THE DATA
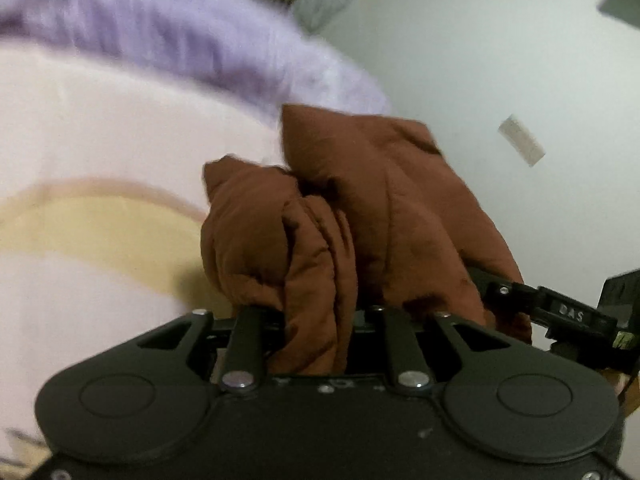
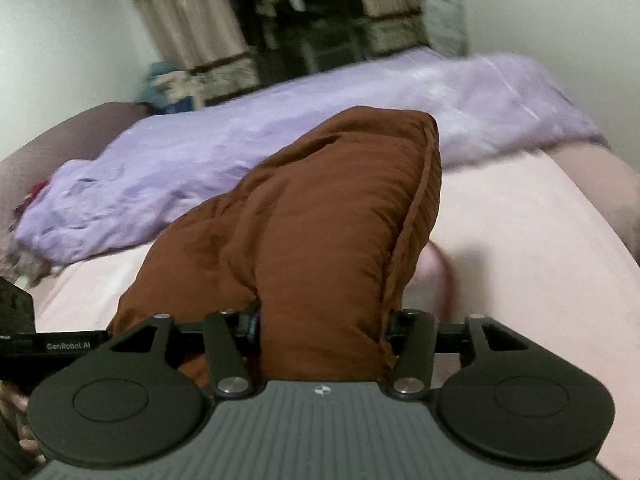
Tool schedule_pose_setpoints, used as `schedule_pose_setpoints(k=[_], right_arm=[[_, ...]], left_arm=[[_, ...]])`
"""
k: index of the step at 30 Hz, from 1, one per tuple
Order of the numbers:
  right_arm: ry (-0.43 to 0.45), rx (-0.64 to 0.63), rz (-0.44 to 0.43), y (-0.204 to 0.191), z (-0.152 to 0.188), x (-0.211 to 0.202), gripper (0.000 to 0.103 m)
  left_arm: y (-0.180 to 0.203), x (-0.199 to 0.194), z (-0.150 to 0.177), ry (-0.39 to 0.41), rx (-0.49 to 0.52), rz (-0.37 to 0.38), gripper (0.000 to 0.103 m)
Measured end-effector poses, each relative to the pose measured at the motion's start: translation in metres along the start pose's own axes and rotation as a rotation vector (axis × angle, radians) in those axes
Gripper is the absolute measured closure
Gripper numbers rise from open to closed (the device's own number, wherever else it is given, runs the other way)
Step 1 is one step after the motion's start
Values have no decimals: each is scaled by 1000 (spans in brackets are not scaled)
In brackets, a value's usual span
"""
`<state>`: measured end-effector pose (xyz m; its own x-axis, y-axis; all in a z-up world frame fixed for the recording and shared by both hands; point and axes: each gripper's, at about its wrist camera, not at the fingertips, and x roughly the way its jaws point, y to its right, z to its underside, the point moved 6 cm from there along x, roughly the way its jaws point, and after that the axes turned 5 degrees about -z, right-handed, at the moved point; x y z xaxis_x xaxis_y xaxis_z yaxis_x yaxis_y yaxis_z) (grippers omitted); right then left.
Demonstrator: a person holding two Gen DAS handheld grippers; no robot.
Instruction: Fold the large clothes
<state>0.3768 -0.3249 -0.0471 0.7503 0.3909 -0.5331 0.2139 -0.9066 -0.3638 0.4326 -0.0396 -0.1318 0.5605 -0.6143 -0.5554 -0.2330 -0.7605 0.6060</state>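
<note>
Over the bed, left wrist view: rust-brown padded garment (image 1: 360, 216) bunched up dead centre, filling the frame from 6 o'clock up toward 12.
Left gripper (image 1: 316, 320): jaws drawn close together, a thick fold of the brown cloth wedged between them; fingertips are buried in fabric, but it reads as a firm pinch.
Other tool: black arm of the right gripper (image 1: 560, 312) pokes in at 3 o'clock, touching the same bundle.
Backdrop: pink bedsheet (image 1: 100, 120) at 9 o'clock, lilac blanket (image 1: 180, 40) at 11, pale wall (image 1: 500, 60) at 2. All smeared with blur.

Right wrist view, garment: same brown piece (image 2: 328, 220), a fat puffy wad rising from 6 o'clock to centre, corded seam running down its 3 o'clock edge.
Right gripper (image 2: 324, 332): jaws standing wide, the thick wad filling the gap; whether the pads actually press on it, I cannot tell.
Surroundings: lilac blanket (image 2: 200, 168) from 9 to 2 o'clock, pink sheet (image 2: 520, 240) at 4, cluttered shelving (image 2: 280, 32) at 12.

Handling call: looks soft, quilted, springy and light, not slippery, nothing fragile; it will puff back unless pressed flat.
Where to grab: my judgement, take the seamed edge or corners, one per gripper, well apart, so it spreads flat on the sheet.
</note>
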Motion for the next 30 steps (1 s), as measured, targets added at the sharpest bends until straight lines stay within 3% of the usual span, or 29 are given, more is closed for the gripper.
schedule_pose_setpoints(k=[1,3,4,6,7,10,11,13,15,17,19,20,22,26,28,29,30], right_arm=[[-36,0,0,15,8,12,19],[-128,58,30,51,28,38,10],[-133,110,13,61,32,40,7],[-60,199,-67,71,31,22,6],[-27,198,-55,70,27,10,6],[168,88,100,54,10,-32,9],[263,51,144,46,4,-42,10],[404,18,211,28,-4,-46,19],[404,43,255,16,-3,-25,43],[359,57,248,7,5,11,58],[268,38,276,12,23,53,60],[220,38,288,20,34,71,60],[217,38,288,21,49,86,60],[236,-5,284,-3,39,59,59],[277,8,262,-4,30,38,59],[300,14,248,-8,29,24,59],[326,16,238,-14,32,12,59]], left_arm=[[-9,19,4,-33,-19,-17,78],[-35,49,13,-112,-80,-90,47],[-43,51,15,-114,-128,-65,46],[-47,37,12,-77,-167,-39,48],[-43,21,7,-26,-127,-82,49],[-4,-26,-5,139,-23,-160,45],[15,-38,-9,183,7,-157,38],[51,-45,-15,261,65,-165,31],[72,-41,-11,334,107,-221,29],[79,-17,-5,349,156,-322,28],[70,9,11,322,236,-456,26],[60,27,18,302,290,-543,17],[39,47,35,267,333,-607,13],[38,12,25,353,202,-557,17],[63,-28,19,505,220,-581,18],[83,-47,17,582,263,-552,17],[99,-55,19,611,302,-517,16]])
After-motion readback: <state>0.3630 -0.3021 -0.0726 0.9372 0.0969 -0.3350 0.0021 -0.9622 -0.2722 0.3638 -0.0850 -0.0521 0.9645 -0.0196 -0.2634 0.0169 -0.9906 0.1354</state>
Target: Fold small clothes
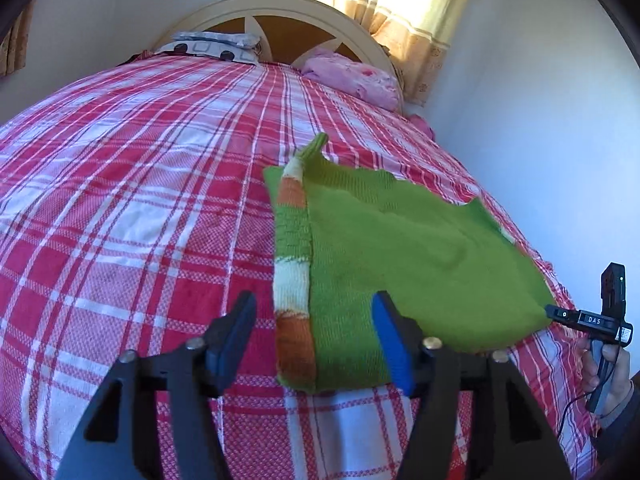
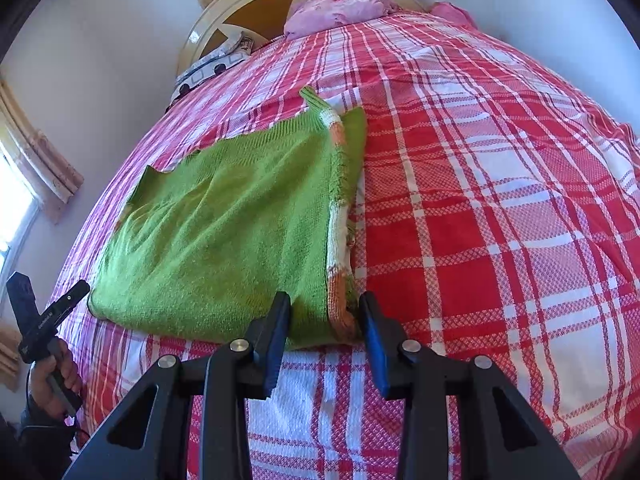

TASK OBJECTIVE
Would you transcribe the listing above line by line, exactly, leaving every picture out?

WRITTEN SOLUTION
Tool schedule_pose_setpoints, used as `schedule_pose_setpoints(k=[_], right_arm=[[_, ...]], left_arm=[[_, ...]])`
"""
k: index of the step at 30 Hz, from 1, one per tuple
Order of the numbers:
  right_arm: ry (-0.43 to 0.45), rx (-0.64 to 0.63), rz (-0.44 to 0.43), y (-0.204 to 0.191), z (-0.152 to 0.188), x (-0.211 to 0.202), gripper (0.000 to 0.103 m)
  left_arm: y (-0.180 to 0.203), x (-0.199 to 0.194), z (-0.150 to 0.177), ry (-0.39 to 0.41), rx (-0.49 to 0.52), rz (-0.37 to 0.38), gripper (0.000 to 0.103 m)
Measured end-effector poses, each relative to the pose measured at the motion's start: translation in metres along the start pose's own axes and rotation as a rotation vector (axis × angle, radians) in those axes
Gripper is the absolute measured closure
Gripper numbers rise from open to closed (the device's own number, wherever else it is given, runs the other way)
Step 1 is one step after the motion's start
Values have no decimals: each is scaled by 1000 (spans in brackets are not scaled)
In brackets, a value's usual span
"""
`<state>`: measured end-effector pose (xyz m; its own x-axis, y-axis; all in a z-up world frame fixed for the recording and shared by both hands; point and axes: each gripper's, at about its wrist camera, not at the fingertips, and x roughly the way its jaws point, y to its right, z to its underside, the point moved 6 cm from there along x, roughly the way its jaws point, and after that the axes turned 5 degrees about -z, right-handed, at the moved point; x y z xaxis_x xaxis_y xaxis_z yaxis_x yaxis_y yaxis_z) (grippers omitted); right then left.
Demonstrator: a person holding two Gen DAS handheld grippers; no robot.
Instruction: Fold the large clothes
<state>0.3768 -0.3249 -0.0471 0.7503 0.3909 -0.5331 0.2139 -0.9066 -0.3638 0.4326 -0.0396 -0.1318 0.5605 -0.6143 -0.5554 -0.2330 -0.7605 0.6060</state>
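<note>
Over the bed, left wrist view: rust-brown padded garment (image 1: 360, 216) bunched up dead centre, filling the frame from 6 o'clock up toward 12.
Left gripper (image 1: 316, 320): jaws drawn close together, a thick fold of the brown cloth wedged between them; fingertips are buried in fabric, but it reads as a firm pinch.
Other tool: black arm of the right gripper (image 1: 560, 312) pokes in at 3 o'clock, touching the same bundle.
Backdrop: pink bedsheet (image 1: 100, 120) at 9 o'clock, lilac blanket (image 1: 180, 40) at 11, pale wall (image 1: 500, 60) at 2. All smeared with blur.

Right wrist view, garment: same brown piece (image 2: 328, 220), a fat puffy wad rising from 6 o'clock to centre, corded seam running down its 3 o'clock edge.
Right gripper (image 2: 324, 332): jaws standing wide, the thick wad filling the gap; whether the pads actually press on it, I cannot tell.
Surroundings: lilac blanket (image 2: 200, 168) from 9 to 2 o'clock, pink sheet (image 2: 520, 240) at 4, cluttered shelving (image 2: 280, 32) at 12.

Handling call: looks soft, quilted, springy and light, not slippery, nothing fragile; it will puff back unless pressed flat.
Where to grab: my judgement, take the seamed edge or corners, one per gripper, well apart, so it spreads flat on the sheet.
</note>
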Motion for the next 30 steps (1 s), as measured, targets added at the sharpest bends until straight lines stay within 3% of the usual span, or 29 are given, more is closed for the gripper.
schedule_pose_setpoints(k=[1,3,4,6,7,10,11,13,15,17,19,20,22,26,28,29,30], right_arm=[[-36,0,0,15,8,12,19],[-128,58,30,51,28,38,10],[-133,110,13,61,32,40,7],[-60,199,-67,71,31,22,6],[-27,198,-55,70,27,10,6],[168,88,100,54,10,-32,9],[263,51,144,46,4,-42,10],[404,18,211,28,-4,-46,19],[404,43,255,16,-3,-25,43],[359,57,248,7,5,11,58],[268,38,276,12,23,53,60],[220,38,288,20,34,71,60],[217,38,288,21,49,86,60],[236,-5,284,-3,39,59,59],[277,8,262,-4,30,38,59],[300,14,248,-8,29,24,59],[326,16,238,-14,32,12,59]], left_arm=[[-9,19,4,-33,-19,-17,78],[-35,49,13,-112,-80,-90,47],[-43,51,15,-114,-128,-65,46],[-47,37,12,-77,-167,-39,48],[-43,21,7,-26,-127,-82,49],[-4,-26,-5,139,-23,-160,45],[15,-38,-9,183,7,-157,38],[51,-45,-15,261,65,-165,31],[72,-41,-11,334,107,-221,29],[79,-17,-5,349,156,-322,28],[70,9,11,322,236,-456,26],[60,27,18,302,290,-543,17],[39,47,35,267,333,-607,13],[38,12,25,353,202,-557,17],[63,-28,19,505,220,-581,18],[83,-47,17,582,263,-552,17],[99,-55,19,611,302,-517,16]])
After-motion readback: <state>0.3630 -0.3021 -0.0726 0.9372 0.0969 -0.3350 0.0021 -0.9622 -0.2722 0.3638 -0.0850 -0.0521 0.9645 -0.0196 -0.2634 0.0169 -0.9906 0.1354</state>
Target: Fold small clothes

This finishes the output.